Bondhus 2-10 is around 40 dollar + torx so around 60-70, so yes its more expensive but not so much in the end.


----------



## customfab (Jun 8, 2008)

WHALENARD said:


> There is very thorough hex wrench thread floating around here somewhere. Would definitely be beneficial to try & find it as it was loaded with good info on tools, vendors etc.
> Someone posted a spreadsheet of the various brands dimensions. Bondhus hex's were like 0.3mm or 0.03mm over which makes for a very smug fit keeping all your hardwear nice & fresh. On another note, I don't like T-handle's for bike wrenching at all.
> 
> Edit--ha...snug!


Hex keys: everything you need to know - BikeRadar USA

I actually supplied some of the data for this article.

I've had Beta T handles as well as the more traditional Bondhus T's. I never felt like I could use that style of hex key as an only set. There's places where they just cant reach. The ergonomics aren't exactly great either. If you're talking travel box and space/weight is at a premium I would take a single L set of hex keys, second set would be P handles or bits and ratchet. Tools can obviously be pretty personal though so get what works for you.


----------



## WHALENARD (Feb 21, 2010)

customfab said:


> Hex keys: everything you need to know - BikeRadar USA
> 
> I actually supplied some of the data for this article.
> 
> I've had Beta T handles as well as the more traditional Bondhus T's. I never felt like I could use that style of hex key as an only set. There's places where they just cant reach. The ergonomics aren't exactly great either. If you're talking travel box and space/weight is at a premium I would take a single L set of hex keys, second set would be P handles or bits and ratchet. Tools can obviously be pretty personal though so get what works for you.
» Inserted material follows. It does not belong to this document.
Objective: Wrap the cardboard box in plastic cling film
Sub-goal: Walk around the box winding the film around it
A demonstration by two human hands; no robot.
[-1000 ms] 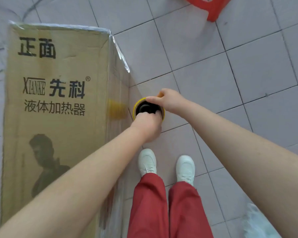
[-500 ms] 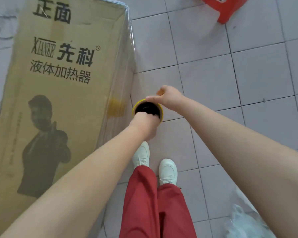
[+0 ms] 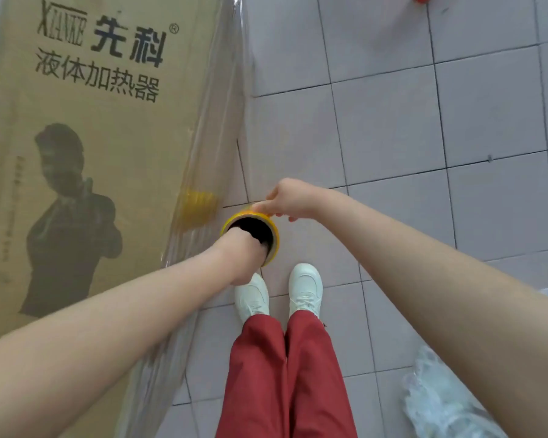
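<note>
Head view looks straight down past red trousers and white shoes planted just below the hands on the tiled floor. Off to the right of the right forearm lies a crumpled heap of clear plastic.

The left hand is pushed down into the dark hollow core of a yellow-rimmed film roll, fingers hidden inside, closed around or braced against the core; I judge it serves as the axle so the roll can spin. The right hand sits at the far rim, thumb and fingers narrowed to a pinch on the roll's top edge, probably steadying it and braking the feed so the sheet comes off tight.

Left of both hands stands the tall cardboard box, printed face towards us. Its right-hand side already wears a shiny, rippled skin of cling film, and the roll's yellow shows mirrored in it. The roll is held upright, close beside that side, likely to lay the film flat against the box. Whether film spans the gap to the box I cannot tell.
</note>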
That's an excellent article for sure. I find T & P handles rather unwieldy. They aren't balanced well and you can't spin them without moving your hand below the head.

I like both Y and hex folding sets as the multi sizes at the ready are convenient for bikes. Y wrenches are very ergonomic for me. Well balanced, easy to spin, and great hand feel for torque. Also big enough to power off stuck bolts.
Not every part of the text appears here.